● **Problem to solve**
Collect all lines from the records below that include the word "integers".

(Collected data entries)

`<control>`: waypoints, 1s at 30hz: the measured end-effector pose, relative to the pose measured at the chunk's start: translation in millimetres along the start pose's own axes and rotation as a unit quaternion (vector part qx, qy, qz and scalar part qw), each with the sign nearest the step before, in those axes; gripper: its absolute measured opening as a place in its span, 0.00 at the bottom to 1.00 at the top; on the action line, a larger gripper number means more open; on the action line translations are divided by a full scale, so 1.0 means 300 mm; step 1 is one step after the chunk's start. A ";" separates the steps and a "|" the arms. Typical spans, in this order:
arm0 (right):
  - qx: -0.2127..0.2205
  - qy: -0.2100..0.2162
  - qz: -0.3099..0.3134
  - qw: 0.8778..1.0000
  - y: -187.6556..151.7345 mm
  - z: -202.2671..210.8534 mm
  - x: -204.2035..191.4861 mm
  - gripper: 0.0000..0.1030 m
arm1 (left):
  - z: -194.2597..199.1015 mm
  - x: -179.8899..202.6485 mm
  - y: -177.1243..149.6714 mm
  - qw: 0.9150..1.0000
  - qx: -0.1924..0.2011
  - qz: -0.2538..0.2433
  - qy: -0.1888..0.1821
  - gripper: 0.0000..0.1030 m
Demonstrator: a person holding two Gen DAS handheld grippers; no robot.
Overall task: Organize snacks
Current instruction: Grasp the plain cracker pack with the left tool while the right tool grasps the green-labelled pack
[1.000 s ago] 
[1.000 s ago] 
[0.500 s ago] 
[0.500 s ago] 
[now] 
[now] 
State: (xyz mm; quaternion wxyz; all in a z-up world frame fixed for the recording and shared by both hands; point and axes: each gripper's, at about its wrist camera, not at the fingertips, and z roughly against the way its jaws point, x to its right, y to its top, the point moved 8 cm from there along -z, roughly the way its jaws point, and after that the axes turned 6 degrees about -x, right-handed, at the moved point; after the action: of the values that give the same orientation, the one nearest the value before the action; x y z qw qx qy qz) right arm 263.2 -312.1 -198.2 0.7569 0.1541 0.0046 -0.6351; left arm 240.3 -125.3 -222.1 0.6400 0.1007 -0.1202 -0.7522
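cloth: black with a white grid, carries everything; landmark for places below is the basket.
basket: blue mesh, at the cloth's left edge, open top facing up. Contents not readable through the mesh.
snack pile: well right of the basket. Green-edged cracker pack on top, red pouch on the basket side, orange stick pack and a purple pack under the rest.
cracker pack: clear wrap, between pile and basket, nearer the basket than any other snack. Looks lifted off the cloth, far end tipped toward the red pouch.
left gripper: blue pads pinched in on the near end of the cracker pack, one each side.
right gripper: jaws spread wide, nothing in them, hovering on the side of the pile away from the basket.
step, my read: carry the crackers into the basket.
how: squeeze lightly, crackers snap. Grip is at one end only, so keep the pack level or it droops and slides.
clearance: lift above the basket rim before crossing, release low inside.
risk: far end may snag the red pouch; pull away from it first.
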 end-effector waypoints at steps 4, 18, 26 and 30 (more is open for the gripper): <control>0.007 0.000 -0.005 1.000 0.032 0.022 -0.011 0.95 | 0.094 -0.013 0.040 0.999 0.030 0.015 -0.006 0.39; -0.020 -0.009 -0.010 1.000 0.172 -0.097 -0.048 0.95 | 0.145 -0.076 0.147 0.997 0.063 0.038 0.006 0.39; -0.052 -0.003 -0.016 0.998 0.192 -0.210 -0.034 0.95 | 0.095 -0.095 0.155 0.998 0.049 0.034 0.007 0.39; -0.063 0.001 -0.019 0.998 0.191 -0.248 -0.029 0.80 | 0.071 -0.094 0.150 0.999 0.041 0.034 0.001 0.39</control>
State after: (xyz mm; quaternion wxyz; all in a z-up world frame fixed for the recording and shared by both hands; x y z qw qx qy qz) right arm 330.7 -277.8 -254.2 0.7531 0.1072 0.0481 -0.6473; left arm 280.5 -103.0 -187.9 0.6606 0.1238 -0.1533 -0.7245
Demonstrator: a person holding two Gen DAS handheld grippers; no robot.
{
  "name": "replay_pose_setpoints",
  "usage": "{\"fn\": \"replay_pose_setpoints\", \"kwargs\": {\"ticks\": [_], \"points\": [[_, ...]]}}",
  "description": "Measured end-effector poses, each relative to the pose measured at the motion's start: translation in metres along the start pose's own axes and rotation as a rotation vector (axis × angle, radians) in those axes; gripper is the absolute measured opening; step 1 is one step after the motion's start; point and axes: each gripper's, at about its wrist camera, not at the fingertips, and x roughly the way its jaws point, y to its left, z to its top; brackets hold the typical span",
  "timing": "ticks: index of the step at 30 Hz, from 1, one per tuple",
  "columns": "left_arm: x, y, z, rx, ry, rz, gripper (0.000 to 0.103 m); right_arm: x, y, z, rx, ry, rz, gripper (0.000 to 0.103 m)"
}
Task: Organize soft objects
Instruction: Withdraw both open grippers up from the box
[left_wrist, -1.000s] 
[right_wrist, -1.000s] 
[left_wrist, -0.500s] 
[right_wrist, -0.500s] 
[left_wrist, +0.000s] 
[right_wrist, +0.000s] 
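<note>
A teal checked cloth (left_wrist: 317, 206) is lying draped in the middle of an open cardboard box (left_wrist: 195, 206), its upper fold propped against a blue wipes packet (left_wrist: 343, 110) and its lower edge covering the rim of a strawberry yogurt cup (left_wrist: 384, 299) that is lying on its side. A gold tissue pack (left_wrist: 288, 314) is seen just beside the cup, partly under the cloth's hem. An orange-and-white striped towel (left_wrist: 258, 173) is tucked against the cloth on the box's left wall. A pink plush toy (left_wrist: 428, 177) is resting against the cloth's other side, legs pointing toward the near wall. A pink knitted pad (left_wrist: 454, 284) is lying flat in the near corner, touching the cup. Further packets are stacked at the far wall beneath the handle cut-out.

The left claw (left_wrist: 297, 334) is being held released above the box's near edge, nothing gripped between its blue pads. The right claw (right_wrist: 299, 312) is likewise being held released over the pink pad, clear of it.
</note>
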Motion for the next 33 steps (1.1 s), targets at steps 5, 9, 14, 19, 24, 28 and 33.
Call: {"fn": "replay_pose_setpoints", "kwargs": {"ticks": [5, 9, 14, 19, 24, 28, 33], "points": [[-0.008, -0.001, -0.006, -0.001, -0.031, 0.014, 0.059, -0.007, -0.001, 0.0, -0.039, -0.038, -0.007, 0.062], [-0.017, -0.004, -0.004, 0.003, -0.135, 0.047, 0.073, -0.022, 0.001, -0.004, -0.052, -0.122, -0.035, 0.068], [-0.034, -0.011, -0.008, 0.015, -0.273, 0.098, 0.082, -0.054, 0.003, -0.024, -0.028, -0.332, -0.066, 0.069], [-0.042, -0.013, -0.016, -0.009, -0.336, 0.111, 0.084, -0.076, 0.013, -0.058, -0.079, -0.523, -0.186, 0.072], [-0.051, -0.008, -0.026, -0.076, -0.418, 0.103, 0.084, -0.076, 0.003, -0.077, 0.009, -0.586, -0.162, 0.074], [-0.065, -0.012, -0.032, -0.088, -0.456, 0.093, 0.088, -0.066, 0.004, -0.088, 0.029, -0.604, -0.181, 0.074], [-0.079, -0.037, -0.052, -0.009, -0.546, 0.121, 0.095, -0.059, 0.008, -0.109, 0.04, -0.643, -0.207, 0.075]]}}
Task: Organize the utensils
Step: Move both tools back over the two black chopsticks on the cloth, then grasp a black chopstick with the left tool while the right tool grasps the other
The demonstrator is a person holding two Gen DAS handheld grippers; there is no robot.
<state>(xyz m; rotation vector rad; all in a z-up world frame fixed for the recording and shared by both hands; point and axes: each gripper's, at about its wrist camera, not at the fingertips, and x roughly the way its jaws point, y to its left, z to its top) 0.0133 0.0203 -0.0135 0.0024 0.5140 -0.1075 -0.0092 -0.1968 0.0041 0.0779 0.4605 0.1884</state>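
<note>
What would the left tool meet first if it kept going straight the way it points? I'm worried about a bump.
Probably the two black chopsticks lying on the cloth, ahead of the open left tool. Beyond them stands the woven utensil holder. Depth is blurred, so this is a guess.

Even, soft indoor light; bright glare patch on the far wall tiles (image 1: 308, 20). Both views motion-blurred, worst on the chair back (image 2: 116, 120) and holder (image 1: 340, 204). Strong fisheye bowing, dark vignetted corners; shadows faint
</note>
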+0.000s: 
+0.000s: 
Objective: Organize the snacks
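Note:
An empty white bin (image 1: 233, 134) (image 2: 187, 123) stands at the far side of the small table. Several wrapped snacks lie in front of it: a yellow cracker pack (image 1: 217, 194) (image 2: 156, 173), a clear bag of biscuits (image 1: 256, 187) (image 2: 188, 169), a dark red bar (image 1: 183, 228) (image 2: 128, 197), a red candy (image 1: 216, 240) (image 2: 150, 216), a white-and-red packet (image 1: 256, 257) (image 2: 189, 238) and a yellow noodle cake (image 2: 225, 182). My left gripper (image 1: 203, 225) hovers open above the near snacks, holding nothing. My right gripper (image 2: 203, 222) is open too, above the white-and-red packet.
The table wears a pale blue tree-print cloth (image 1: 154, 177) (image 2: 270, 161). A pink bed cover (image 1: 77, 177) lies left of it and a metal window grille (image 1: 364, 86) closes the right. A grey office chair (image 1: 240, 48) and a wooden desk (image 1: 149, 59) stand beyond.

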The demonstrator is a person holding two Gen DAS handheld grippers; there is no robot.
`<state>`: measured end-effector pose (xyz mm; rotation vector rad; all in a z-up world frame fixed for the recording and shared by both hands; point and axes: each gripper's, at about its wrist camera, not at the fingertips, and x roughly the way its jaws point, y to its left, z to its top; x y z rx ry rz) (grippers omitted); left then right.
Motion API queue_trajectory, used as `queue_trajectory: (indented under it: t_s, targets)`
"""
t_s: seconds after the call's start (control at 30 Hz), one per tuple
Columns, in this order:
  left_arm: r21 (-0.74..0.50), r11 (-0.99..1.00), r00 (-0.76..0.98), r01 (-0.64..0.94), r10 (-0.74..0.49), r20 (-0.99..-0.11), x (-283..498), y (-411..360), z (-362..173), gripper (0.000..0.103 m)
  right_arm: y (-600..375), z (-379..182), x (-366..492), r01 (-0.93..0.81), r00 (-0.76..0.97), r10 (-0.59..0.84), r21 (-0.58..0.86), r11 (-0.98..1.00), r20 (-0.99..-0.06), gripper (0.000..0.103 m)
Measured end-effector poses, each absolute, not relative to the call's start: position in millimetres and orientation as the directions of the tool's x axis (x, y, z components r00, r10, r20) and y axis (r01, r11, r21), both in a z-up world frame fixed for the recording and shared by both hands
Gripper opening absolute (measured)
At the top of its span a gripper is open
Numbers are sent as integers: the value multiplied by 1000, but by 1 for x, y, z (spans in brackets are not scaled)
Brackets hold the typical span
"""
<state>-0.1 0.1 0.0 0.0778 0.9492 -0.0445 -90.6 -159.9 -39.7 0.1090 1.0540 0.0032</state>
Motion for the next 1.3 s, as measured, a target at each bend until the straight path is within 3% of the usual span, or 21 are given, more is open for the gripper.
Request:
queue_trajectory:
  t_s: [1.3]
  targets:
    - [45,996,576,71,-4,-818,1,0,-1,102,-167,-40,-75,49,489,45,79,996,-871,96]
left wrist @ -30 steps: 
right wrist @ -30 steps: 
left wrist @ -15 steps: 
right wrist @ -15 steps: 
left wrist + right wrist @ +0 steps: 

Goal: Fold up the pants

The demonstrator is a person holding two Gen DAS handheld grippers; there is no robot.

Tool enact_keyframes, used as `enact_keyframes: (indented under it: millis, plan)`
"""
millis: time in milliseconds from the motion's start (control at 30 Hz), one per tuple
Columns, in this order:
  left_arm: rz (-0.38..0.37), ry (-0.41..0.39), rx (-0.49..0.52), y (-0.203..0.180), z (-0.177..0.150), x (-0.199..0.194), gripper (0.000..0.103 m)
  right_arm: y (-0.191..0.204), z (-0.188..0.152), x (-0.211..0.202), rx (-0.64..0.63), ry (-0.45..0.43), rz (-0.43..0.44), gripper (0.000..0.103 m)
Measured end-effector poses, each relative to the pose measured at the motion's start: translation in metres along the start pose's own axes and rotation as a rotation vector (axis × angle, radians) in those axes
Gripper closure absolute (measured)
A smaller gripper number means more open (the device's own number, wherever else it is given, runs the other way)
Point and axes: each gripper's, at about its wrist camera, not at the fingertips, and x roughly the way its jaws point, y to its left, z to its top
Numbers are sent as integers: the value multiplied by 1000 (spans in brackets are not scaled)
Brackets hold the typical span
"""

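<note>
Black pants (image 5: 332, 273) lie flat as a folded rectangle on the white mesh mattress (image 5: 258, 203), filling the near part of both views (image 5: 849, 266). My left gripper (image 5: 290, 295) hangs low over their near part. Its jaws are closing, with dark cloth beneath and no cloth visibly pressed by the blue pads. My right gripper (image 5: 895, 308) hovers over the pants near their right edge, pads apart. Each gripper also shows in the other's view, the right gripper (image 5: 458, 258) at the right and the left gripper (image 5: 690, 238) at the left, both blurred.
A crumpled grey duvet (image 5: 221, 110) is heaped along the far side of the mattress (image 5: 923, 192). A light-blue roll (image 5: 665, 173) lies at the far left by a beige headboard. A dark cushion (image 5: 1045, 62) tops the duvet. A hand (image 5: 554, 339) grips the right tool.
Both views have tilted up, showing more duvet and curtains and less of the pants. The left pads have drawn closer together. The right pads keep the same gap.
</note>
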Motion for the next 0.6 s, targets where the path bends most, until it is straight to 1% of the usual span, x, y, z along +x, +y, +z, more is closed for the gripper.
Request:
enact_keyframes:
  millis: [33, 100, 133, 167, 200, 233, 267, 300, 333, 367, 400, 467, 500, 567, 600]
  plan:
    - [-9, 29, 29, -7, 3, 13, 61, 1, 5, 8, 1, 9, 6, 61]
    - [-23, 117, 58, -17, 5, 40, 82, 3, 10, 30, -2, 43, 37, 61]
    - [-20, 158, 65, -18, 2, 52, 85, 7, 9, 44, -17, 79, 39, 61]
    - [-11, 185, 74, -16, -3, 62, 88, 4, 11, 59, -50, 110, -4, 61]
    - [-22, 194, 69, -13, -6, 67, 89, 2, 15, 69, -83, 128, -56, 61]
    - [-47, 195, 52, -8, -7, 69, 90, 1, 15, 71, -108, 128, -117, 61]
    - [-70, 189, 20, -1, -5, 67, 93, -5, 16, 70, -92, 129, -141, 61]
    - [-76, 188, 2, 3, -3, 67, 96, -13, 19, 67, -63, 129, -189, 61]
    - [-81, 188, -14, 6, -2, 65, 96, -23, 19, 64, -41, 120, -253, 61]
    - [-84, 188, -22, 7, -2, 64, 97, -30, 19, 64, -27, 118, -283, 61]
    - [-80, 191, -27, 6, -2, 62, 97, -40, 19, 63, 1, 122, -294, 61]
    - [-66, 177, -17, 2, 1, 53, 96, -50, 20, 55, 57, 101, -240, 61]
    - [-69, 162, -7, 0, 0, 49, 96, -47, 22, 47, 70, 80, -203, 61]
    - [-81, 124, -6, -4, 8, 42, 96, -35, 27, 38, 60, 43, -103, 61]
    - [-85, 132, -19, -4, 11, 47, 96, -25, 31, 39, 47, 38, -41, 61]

● **Task result**
Numbers are sent as integers: the value multiplied by 1000, but by 1 for x, y, z (spans in brackets are not scaled)
Numbers are sent as integers: the value multiplied by 1000 (spans in brackets are not scaled)

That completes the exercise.